So I worked for uhh.. shall we say a "gentleman" who owned 6 Italian themed restaurants. I worked mainly in one place, but had opportunity to work in 2 others now and then. The man was a monster, and the higher up on the HR roster you went, the more the Managers, Chefs (not cooks), and Maitre D's hated the guy. Most were under contract and couldn't leave until their time was up. Suppliers hated the guy, and he had a habit of really pi**ing off the health inspectors and liquor inspectors. But the media loved him, he had personality on the screen, and he wrote books--mostly glossy pics of Umbria or fancy chinaware ghostwritten by some one, but he "did" books, and the bookstores loved him.

What I'm sayin here is don't judge the "Guy" until you've worked a few months for him. Don't judge him by the car he drives....................


----------



## prettycake (Dec 23, 2011)

foodpump said:


> Uhhhh, I got troubles with some of those sentences...
> 
> But first, a little about myself: I don't watch TV, don't have cable, don't follow cooking shows, don't care. I hate plays, opera, and "drama", and I have worked for a "restauranteur" who was a media darling and had 6 restaurants in this city.
> 
> ...


The car does not determine the kind of person he is , BUT, it is a sign that he is doing well aka successful.. When he was in the Next Food Network Star competition years ago, his cooking was judged by good chefs and he won the title. He did not get to where he is without hard work and earning that title. How about you ? your are the one judging him negatively when you know so less or none at all about him since you do not follow cooking shows and things like that (according to you). I am not judging, just telling it like it is.

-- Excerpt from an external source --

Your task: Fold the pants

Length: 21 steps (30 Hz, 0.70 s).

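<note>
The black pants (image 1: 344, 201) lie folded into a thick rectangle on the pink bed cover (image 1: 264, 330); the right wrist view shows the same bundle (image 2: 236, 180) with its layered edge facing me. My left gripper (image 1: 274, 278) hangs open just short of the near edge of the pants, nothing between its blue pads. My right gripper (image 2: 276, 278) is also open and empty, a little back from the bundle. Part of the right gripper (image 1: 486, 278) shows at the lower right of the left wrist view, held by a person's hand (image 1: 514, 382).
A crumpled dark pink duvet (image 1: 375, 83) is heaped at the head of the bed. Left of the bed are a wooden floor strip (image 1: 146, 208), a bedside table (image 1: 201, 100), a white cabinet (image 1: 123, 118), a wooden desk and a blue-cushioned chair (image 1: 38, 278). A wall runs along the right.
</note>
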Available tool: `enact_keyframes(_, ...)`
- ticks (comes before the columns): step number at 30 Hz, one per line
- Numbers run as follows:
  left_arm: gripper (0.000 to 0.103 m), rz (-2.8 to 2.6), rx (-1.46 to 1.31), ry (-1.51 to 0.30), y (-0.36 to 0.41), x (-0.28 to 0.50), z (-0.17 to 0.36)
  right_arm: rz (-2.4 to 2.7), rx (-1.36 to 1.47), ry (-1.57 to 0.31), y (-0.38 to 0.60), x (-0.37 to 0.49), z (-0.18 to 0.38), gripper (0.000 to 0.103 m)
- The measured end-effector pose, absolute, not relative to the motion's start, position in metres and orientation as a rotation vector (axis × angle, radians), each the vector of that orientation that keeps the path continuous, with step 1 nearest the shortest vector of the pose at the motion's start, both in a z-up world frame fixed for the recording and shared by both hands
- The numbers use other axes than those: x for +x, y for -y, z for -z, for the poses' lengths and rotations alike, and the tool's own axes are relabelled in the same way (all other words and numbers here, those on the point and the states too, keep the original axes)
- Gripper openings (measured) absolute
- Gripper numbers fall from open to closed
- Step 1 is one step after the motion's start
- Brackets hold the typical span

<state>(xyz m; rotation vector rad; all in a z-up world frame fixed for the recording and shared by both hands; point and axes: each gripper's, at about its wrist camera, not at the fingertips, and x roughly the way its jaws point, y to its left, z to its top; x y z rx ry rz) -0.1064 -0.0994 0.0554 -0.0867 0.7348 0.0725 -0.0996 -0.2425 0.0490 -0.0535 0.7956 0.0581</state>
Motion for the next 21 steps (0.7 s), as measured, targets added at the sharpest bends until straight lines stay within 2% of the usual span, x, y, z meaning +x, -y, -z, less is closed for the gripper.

I do not plan to work as a chef. I am good at what I can do without the title of CHEF, I cook and bake when I want to , not when people want me to. I do not work. My day is nothing but relaxing, shopping and doing things at my own pace. I am very comfortable where I am. I am enjoying all the comforts of life w/ out having to work for any restaurant and I do not bake or decorate a cake at 2:00 am in the morning half asleep. /img/vbsmilies/smilies/biggrin.gif


----------



## cheflayne (Aug 21, 2004)

foodpump said:


> What I'm sayin here is don't judge the "Guy" until you've worked a few months for him.





Prettycake said:


> . He did not get to where he is without hard work and earning that title.
> How about you ?





Prettycake said:


> This newpaper person probably cannot even boil water.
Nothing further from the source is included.